**Available data**:
[Start of Attachment]
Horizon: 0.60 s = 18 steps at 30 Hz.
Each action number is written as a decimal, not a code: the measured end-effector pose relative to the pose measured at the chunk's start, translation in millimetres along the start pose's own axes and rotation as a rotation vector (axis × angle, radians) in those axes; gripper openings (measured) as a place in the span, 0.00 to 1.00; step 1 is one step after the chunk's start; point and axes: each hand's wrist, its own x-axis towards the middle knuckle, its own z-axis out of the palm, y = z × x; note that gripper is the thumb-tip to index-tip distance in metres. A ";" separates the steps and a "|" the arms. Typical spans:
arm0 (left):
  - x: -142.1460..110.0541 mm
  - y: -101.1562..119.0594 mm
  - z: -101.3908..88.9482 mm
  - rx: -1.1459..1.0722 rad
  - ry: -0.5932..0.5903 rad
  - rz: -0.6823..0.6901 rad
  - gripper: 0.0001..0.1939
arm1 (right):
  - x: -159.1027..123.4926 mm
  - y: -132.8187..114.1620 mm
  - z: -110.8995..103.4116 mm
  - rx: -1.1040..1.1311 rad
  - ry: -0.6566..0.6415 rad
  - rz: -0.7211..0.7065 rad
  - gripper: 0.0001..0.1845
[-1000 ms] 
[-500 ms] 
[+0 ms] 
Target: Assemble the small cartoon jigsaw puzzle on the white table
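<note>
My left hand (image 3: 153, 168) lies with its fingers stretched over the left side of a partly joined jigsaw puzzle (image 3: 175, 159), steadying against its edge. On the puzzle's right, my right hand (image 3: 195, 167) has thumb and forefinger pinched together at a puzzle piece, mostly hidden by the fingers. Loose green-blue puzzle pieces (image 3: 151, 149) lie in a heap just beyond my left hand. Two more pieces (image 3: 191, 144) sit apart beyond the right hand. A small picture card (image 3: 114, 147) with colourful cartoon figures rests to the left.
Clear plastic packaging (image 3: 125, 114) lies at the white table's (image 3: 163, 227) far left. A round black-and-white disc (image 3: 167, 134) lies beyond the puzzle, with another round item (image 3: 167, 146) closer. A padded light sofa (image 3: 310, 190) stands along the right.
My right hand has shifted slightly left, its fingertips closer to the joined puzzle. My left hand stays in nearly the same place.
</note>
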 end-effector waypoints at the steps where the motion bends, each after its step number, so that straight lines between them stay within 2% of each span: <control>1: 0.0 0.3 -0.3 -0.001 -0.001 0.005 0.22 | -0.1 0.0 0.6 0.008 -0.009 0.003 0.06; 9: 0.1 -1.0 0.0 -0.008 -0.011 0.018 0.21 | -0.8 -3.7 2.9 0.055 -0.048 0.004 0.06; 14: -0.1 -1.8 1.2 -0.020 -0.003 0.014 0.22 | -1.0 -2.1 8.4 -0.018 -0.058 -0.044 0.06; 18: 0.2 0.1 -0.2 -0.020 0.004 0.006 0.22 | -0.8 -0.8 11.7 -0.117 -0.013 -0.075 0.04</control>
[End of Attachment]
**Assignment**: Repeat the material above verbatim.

**Answer**:
Horizon: 0.60 s = 18 steps at 30 Hz.
Each action number is written as a decimal, not a code: the measured end-effector pose relative to the pose measured at the chunk's start, translation in millimetres along the start pose's own axes and rotation as a rotation vector (axis × angle, radians) in those axes; gripper openings (measured) as a place in the span, 0.00 to 1.00; step 1 is one step after the chunk's start; point and axes: each hand's wrist, its own x-axis towards the middle knuckle, its own z-axis out of the palm, y = z × x; note that gripper is the thumb-tip to index-tip distance in metres. A ";" separates the steps and a "|" the arms. Typical spans:
arm0 (left):
  - x: -142.1460..110.0541 mm
  - y: -101.1562..119.0594 mm
  - z: -101.3908..88.9482 mm
  - rx: -1.1459..1.0722 rad
  - ry: -0.5932..0.5903 rad
  - rz: -0.6823..0.6901 rad
  - gripper: 0.0001..0.1939
arm1 (right):
  - x: -159.1027..123.4926 mm
  - y: -132.8187..114.1620 mm
  - z: -110.8995..103.4116 mm
  - rx: -1.1040..1.1311 rad
  - ry: -0.6566..0.6415 rad
  - rz: -0.7211..0.7065 rad
  - gripper: 0.0001..0.1845
[-1000 ms] 
[-500 ms] 
[+0 ms] 
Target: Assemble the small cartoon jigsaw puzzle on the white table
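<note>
My left hand (image 3: 153, 168) lies with its fingers stretched over the left side of a partly joined jigsaw puzzle (image 3: 175, 159), steadying against its edge. On the puzzle's right, my right hand (image 3: 195, 167) has thumb and forefinger pinched together at a puzzle piece, mostly hidden by the fingers. Loose green-blue puzzle pieces (image 3: 151, 149) lie in a heap just beyond my left hand. Two more pieces (image 3: 191, 144) sit apart beyond the right hand. A small picture card (image 3: 114, 147) with colourful cartoon figures rests to the left.
Clear plastic packaging (image 3: 125, 114) lies at the white table's (image 3: 163, 227) far left. A round black-and-white disc (image 3: 167, 134) lies beyond the puzzle, with another round item (image 3: 167, 146) closer. A padded light sofa (image 3: 310, 190) stands along the right.
My right hand has shifted slightly left, its fingertips closer to the joined puzzle. My left hand stays in nearly the same place.
</note>
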 end-effector waypoints at the steps where the motion bends, each after its step number, so that straight lines between them stay within 2% of each span: <control>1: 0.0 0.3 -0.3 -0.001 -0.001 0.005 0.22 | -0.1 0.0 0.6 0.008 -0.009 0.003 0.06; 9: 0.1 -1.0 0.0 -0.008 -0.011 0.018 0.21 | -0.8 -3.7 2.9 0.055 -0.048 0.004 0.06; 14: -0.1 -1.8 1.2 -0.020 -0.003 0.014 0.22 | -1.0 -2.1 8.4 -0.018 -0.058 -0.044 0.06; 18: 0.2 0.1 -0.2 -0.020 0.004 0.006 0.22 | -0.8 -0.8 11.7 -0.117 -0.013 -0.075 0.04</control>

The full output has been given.